Kurz vor Weihnachten, am 14. Dezember 2010,  konnten wir mit unseren Gästen noch die Ausstellung „Marc Chagall – Lebenslinien“ im Bucerius Kunst Forum besuchen.

In 2 Besuchergruppen wurden wir von den beiden Kunstführerinnen Frau Dr. Gaby Lindemann-Merz und Frau Dr. Katharina Ferus sehr fachkundig durch die Ausstellung geleitet.

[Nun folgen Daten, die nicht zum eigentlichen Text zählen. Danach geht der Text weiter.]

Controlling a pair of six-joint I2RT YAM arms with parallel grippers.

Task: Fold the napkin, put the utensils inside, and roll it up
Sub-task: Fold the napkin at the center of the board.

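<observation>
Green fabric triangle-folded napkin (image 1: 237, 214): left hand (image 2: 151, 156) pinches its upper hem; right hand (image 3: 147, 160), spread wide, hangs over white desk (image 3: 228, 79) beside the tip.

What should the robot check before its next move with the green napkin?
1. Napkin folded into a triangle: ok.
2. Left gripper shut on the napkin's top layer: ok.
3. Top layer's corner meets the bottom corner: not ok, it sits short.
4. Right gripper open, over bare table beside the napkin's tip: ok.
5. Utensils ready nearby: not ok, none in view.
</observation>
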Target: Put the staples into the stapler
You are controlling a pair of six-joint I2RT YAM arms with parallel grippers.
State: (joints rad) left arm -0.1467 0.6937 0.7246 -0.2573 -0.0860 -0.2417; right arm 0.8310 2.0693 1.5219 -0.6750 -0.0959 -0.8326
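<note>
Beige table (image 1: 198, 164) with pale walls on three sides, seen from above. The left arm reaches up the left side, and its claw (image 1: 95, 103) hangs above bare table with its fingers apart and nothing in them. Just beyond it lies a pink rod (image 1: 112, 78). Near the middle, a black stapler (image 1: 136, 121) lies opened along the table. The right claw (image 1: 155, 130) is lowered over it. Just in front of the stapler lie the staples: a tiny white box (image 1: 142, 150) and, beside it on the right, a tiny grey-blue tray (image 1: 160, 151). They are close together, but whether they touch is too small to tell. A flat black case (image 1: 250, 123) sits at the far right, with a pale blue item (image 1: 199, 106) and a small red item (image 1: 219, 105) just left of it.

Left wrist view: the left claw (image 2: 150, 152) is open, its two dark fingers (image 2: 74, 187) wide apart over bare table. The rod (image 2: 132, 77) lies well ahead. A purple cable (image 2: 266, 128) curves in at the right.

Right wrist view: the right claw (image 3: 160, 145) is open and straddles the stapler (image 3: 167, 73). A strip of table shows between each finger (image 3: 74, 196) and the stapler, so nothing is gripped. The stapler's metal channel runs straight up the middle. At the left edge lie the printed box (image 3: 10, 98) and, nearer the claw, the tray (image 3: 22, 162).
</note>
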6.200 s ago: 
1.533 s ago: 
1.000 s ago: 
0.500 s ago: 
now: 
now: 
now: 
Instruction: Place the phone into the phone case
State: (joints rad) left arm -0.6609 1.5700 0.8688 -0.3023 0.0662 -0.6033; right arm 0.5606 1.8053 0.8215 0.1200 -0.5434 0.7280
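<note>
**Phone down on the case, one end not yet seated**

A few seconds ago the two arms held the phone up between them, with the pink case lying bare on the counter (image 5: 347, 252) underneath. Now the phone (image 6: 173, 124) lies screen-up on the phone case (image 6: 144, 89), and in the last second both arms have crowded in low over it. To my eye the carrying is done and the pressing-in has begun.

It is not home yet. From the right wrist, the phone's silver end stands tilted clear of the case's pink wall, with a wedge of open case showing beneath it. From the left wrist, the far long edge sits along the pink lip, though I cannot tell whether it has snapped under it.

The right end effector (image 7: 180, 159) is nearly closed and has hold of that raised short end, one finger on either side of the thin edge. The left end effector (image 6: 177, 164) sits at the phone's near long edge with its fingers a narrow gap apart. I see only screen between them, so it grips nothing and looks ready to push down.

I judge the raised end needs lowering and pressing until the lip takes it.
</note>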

Marc Chagall ( 1887 - 1985) war ein Maler seiner persönlichen Lebenserfahrungen, wie kaum ein zweiter. So bewegten ihn ein Leben lang Erinnerungen an die Kindheit und Jugend in Witebsk, einer Stadt im Norden Weißrusslands nahe den Grenzen zu Russland und Lettland. Auch die Begegnung mit der französischen Avantgarde zu Beginn des 20. Jahrhunderts sind Quelle der Werke von Chagall. Als jüdischer Maler entdeckte er das Potenzial jüdischer Bildthemen, verknüpfte diese eher bilderlose Kunst mit der Formensprache der Moderne und integrierte sie auf diese Weise in die westliche Kunstwelt. Die Radikalität seines intellektuellen Standpunktes und der Reichtum seines künstlerischen Ausdrucks verschafften Marc Chagall bereits damals große Bewunderung beim Publikum, die bis heute ungebrochen ist.

In der Ausstellung geht es um „die Biografie als Bildquelle“. Denn die Autobiografie „Mein Leben“, die der Künstler bereits mit 35 Jahren abschloss, bildet die Textgrundlage für die ausgestellten Radierungen. Auch die Erinnerungsbücher „Brennende Lichter“ und „Erste Begegnungen“, die Chagalls Frau Bella in jiddischer Sprache schrieb, wurden vom Künstler bebildert. Die Arbeiten erlauben eine Vorstellung davon, wie Chagall sich selbst sah.

Nach der eindrucksvollen Besichtigung der Ausstellung gab es noch Gelegenheit, sich bei russisch-französischem Fingerfood und einem Glas Wein über die gesammelten Eindrücke auszutauschen.